Would you return the listing that follows exactly, leaving its pictures behind?

(Dataset extract begins)

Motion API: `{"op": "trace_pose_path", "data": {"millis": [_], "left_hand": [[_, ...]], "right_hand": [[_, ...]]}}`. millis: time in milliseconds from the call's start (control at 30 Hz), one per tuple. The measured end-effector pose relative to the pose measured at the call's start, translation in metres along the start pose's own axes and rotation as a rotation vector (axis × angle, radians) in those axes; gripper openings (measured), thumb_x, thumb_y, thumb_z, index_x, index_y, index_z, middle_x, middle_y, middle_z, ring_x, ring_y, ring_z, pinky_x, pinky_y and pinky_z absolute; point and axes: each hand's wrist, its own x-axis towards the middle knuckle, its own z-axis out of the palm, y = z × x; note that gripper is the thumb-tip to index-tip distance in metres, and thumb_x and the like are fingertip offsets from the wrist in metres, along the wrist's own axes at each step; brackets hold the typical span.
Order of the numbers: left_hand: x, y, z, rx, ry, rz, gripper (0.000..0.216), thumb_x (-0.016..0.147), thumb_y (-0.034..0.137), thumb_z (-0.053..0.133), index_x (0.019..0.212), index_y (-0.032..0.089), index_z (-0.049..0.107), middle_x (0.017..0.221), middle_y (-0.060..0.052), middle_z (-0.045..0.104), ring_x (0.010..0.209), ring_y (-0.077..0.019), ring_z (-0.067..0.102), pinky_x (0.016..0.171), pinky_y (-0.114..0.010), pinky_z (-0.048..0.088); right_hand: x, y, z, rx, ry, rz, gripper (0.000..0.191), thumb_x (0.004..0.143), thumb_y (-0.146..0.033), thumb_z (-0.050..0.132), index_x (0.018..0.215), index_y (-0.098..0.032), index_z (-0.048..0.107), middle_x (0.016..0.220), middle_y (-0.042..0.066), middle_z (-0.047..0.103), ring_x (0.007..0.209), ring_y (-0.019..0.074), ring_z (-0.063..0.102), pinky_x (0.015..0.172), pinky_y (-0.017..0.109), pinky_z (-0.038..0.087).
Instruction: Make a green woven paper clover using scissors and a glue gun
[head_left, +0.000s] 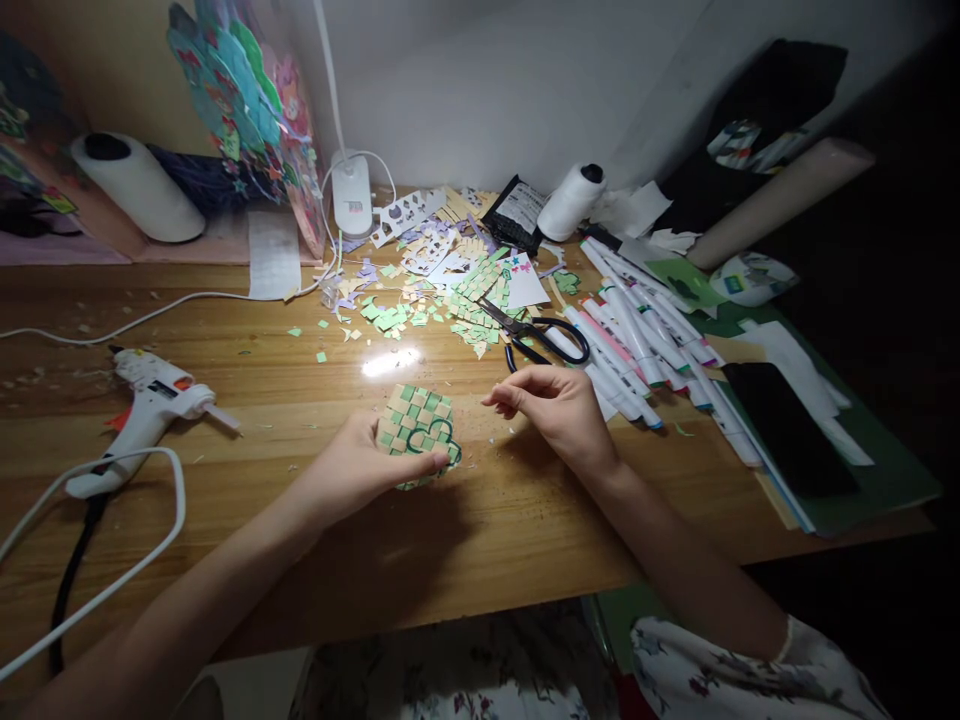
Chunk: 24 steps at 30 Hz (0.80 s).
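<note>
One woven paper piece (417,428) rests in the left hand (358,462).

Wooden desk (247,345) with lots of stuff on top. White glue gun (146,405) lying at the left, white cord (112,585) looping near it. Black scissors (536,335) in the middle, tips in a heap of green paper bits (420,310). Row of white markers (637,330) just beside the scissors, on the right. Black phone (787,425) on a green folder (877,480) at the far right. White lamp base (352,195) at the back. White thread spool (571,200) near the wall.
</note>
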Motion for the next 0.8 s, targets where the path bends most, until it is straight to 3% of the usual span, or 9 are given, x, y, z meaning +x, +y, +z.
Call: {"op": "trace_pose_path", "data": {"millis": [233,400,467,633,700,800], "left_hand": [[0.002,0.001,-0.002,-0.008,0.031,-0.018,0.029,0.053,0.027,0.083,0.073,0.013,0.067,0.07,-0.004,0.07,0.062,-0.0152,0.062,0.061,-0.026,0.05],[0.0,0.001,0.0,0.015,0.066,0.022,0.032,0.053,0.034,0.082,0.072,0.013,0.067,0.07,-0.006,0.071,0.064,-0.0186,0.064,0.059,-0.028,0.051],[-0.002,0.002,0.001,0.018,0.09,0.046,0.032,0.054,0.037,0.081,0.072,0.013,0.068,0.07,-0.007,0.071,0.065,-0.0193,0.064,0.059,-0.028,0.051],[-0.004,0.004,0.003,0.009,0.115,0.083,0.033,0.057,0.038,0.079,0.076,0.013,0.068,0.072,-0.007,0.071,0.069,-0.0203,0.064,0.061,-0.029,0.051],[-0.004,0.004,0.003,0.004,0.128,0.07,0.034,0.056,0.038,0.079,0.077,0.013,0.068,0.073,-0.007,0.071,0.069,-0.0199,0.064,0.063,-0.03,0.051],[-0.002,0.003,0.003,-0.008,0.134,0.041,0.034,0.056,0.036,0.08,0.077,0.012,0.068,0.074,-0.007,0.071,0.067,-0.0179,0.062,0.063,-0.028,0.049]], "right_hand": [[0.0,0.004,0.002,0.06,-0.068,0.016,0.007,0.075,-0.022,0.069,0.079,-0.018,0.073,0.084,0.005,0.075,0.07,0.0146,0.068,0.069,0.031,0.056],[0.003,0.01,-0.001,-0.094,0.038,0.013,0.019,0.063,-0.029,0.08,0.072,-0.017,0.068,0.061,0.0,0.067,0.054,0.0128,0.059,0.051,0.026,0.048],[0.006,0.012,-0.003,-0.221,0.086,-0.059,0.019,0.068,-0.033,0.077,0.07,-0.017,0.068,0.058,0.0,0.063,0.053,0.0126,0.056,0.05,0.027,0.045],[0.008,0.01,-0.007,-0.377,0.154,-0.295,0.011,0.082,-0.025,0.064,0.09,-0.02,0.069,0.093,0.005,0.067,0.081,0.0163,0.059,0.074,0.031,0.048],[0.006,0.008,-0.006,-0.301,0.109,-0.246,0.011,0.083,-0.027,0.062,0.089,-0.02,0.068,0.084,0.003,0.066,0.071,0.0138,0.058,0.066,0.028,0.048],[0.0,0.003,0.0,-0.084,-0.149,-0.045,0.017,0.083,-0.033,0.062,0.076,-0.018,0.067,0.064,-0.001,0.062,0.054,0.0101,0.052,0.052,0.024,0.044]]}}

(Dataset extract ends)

(Solution to this problem)
Motion API: `{"op": "trace_pose_path", "data": {"millis": [_], "left_hand": [[_, ...]], "right_hand": [[_, ...]]}}`. millis: time in milliseconds from the call's start (control at 30 Hz), one per tuple. The measured end-effector pose relative to the pose measured at the call's start, translation in metres along the start pose's own axes and rotation as a rotation vector (axis × angle, radians) in those axes; gripper openings (measured), thumb_x, thumb_y, thumb_z, index_x, index_y, index_z, middle_x, middle_y, middle_z, ring_x, ring_y, ring_z, pinky_x, pinky_y and pinky_z absolute; point and axes: each hand's wrist, its own x-axis towards the middle knuckle, its own z-axis out of the palm, y = z × x; note that gripper is the thumb-tip to index-tip distance in metres, and thumb_x and the like are fingertip offsets from the wrist in metres, along the wrist's own axes at each step; brackets hold the typical span.
Order of the numbers: left_hand: x, y, z, rx, ry, rz, gripper (0.000..0.216), thumb_x (-0.016..0.147), thumb_y (-0.034..0.137), thumb_z (-0.053..0.133), index_x (0.019..0.212), index_y (-0.032..0.089), index_z (-0.049..0.107), middle_x (0.017..0.221), middle_y (-0.060..0.052), middle_z (-0.045..0.104), ring_x (0.010..0.209), ring_y (-0.077..0.019), ring_z (-0.067..0.102), pinky_x (0.016..0.171), pinky_y (-0.114..0.010), pinky_z (-0.048..0.088); right_hand: x, y, z, rx, ry, rz, gripper (0.000..0.191), thumb_x (0.004..0.143), thumb_y (-0.146..0.033), thumb_z (-0.050..0.132), index_x (0.018..0.215), index_y (-0.098..0.032), index_z (-0.048..0.107), middle_x (0.016..0.220), middle_y (-0.042..0.066), middle_z (-0.047..0.103), ring_x (0.007..0.209), ring_y (-0.019..0.074), ring_z (-0.063..0.102), pinky_x (0.015..0.172), pinky_y (-0.017..0.109), pinky_z (-0.038..0.087).
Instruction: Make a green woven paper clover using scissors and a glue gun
[head_left, +0.000s] 
Chunk: 24 steps at 30 Hz (0.80 s).
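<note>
One woven paper piece (417,428) rests in the left hand (358,462).

Wooden desk (247,345) with lots of stuff on top. White glue gun (146,405) lying at the left, white cord (112,585) looping near it. Black scissors (536,335) in the middle, tips in a heap of green paper bits (420,310). Row of white markers (637,330) just beside the scissors, on the right. Black phone (787,425) on a green folder (877,480) at the far right. White lamp base (352,195) at the back. White thread spool (571,200) near the wall.
</note>
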Motion for the next 0.8 s, targets where the path bends most, until it is straight to 3% of the usual span, or 9 are given, x, y, z meaning +x, +y, +z.
Call: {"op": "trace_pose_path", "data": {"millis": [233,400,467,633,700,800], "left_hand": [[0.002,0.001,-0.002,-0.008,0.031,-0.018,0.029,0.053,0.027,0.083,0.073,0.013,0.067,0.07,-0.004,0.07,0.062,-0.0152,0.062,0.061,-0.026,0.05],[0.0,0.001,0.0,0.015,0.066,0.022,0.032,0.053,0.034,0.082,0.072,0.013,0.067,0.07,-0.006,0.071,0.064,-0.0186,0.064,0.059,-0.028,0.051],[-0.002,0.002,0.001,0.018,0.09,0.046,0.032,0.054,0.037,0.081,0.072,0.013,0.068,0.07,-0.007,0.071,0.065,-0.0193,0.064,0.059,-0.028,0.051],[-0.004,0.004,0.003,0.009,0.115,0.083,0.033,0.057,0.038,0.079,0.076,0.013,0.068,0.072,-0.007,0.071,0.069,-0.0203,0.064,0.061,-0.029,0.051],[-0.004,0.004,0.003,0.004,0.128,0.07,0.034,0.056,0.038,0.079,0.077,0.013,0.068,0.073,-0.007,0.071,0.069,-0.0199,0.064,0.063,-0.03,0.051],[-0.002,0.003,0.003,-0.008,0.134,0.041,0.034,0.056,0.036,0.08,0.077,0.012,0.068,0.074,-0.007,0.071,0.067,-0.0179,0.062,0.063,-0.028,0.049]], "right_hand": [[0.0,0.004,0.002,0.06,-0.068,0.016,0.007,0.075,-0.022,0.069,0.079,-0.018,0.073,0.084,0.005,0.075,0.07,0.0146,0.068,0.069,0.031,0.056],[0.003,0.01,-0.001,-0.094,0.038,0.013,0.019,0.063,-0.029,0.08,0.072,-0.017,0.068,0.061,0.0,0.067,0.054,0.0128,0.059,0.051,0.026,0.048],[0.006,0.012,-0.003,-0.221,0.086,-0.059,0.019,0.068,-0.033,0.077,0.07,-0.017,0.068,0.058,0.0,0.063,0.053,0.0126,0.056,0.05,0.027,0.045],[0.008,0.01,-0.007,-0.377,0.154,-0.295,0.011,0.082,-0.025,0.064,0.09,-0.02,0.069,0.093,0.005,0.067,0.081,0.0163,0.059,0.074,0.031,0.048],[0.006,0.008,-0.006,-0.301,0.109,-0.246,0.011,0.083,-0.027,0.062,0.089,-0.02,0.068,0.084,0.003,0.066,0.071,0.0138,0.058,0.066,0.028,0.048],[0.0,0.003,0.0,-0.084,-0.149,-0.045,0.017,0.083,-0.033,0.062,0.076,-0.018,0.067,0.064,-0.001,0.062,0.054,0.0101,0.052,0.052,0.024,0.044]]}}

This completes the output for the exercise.